## Instructions to follow
A verbatim reproduction of the lines below, from the line containing "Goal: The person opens" through the line containing "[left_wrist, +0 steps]", both ends included, is the whole required output.

Dataset entries:
====
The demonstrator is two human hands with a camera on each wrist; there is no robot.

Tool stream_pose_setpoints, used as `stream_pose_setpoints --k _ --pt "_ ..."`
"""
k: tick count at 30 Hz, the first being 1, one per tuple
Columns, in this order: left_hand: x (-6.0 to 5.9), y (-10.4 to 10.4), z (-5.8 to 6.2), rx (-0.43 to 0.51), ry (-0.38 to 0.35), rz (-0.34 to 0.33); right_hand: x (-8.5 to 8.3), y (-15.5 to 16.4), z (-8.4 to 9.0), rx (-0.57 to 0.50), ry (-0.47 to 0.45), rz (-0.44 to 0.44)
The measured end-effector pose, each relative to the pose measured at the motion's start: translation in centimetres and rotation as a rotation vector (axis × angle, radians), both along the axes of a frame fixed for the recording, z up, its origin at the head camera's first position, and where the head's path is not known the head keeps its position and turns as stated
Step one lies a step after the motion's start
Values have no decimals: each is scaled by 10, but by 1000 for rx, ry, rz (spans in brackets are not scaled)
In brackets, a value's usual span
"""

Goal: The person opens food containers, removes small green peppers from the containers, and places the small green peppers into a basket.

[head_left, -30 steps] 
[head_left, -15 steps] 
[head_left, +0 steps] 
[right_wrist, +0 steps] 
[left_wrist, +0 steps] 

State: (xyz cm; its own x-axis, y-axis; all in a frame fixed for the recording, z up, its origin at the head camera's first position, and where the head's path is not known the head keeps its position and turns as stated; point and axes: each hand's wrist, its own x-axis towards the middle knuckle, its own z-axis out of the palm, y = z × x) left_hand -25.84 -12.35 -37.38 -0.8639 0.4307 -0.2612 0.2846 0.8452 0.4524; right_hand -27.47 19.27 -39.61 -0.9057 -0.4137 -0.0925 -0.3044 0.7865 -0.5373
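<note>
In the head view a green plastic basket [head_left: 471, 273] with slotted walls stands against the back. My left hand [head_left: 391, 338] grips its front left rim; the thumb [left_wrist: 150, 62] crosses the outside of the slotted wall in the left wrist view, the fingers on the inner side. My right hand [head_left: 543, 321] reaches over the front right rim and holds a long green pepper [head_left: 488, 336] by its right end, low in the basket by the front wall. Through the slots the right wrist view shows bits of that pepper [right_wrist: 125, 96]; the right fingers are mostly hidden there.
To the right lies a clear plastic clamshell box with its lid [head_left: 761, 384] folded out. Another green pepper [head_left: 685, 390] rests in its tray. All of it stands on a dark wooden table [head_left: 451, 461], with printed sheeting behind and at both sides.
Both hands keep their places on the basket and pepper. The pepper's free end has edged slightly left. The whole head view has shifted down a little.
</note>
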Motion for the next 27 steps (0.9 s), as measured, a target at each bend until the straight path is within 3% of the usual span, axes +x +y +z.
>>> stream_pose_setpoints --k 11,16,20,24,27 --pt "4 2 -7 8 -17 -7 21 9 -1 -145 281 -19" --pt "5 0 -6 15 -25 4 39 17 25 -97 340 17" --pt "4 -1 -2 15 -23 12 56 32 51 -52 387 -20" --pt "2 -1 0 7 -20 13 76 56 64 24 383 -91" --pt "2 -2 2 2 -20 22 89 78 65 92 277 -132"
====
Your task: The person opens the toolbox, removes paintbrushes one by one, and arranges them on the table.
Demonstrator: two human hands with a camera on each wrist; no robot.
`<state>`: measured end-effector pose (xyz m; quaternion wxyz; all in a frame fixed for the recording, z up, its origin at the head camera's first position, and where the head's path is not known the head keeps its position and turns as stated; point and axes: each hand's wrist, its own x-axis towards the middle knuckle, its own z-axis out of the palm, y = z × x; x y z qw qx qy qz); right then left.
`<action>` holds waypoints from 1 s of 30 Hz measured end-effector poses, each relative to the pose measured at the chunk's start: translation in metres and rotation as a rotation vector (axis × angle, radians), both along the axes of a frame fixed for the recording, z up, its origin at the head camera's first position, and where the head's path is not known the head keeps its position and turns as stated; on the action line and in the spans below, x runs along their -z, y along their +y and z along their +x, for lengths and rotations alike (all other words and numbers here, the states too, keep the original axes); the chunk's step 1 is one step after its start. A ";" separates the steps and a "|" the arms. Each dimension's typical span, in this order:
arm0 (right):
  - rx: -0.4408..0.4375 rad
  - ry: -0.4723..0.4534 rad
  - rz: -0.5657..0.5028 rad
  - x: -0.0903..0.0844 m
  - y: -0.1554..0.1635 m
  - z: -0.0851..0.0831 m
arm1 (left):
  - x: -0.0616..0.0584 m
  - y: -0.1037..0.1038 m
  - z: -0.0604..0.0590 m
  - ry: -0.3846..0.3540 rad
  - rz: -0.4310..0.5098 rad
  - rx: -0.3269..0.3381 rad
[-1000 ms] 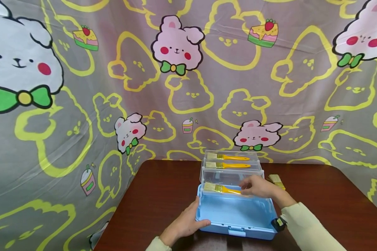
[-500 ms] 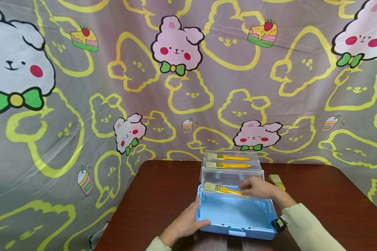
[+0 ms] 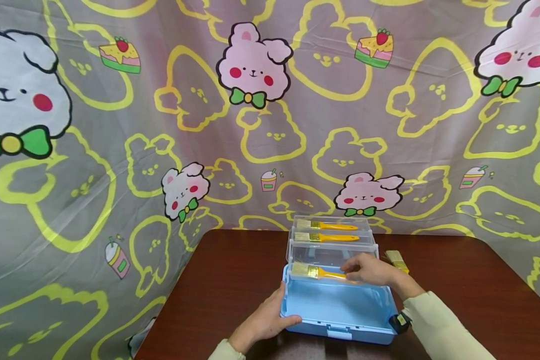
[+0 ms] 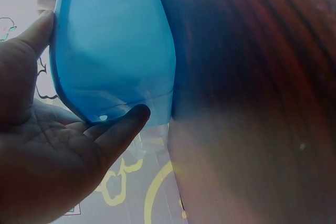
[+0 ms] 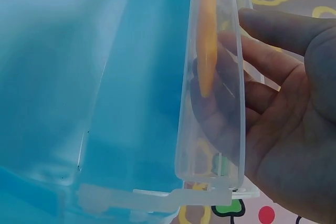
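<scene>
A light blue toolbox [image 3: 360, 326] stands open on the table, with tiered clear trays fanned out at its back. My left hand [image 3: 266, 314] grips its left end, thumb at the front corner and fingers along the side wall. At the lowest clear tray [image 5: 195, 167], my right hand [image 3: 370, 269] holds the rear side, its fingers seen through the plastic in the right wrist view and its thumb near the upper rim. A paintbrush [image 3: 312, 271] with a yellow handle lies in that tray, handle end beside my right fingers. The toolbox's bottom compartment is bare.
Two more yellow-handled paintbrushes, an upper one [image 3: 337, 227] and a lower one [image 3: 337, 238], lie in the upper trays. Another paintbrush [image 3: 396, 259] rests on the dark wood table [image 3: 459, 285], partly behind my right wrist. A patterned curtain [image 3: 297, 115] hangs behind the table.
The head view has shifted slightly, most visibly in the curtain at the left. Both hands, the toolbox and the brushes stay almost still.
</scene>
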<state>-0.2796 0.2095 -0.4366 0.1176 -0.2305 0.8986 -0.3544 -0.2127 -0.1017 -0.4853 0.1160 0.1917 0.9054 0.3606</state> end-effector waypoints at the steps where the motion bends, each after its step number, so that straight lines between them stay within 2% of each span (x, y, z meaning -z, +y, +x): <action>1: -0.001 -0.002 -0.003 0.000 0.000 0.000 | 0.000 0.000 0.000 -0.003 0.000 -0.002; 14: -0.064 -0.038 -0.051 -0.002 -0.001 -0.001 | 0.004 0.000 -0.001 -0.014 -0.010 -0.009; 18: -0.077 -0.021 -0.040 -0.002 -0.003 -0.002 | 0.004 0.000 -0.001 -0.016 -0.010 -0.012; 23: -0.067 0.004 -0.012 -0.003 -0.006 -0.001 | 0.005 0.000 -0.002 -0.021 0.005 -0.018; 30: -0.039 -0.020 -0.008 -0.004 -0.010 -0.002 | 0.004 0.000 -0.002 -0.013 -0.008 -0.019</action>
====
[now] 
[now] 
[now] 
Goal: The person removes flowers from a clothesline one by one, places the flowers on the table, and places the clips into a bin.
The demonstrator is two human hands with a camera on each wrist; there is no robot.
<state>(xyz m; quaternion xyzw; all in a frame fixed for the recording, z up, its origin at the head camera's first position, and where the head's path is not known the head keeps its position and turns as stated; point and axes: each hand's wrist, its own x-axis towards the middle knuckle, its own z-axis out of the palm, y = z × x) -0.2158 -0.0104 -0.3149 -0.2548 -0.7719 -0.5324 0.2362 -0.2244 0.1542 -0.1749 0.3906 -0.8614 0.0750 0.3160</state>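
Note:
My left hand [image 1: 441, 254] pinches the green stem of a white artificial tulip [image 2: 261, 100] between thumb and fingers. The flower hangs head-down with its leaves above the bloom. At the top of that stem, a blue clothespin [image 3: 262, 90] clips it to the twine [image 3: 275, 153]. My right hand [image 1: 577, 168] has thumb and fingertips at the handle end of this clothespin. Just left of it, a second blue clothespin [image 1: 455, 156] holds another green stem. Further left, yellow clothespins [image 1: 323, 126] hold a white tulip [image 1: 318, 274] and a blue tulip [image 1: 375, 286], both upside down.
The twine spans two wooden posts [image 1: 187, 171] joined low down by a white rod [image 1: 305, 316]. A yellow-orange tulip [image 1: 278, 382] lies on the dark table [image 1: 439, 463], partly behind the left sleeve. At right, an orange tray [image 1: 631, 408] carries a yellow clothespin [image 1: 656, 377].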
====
## Answer to the exercise
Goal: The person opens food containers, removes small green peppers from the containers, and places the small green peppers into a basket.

[head_left, -30 steps] 
[head_left, -15 steps] 
[head_left, +0 steps] 
[right_wrist, +0 steps] 
[left_wrist, +0 steps] 

No further output is required here.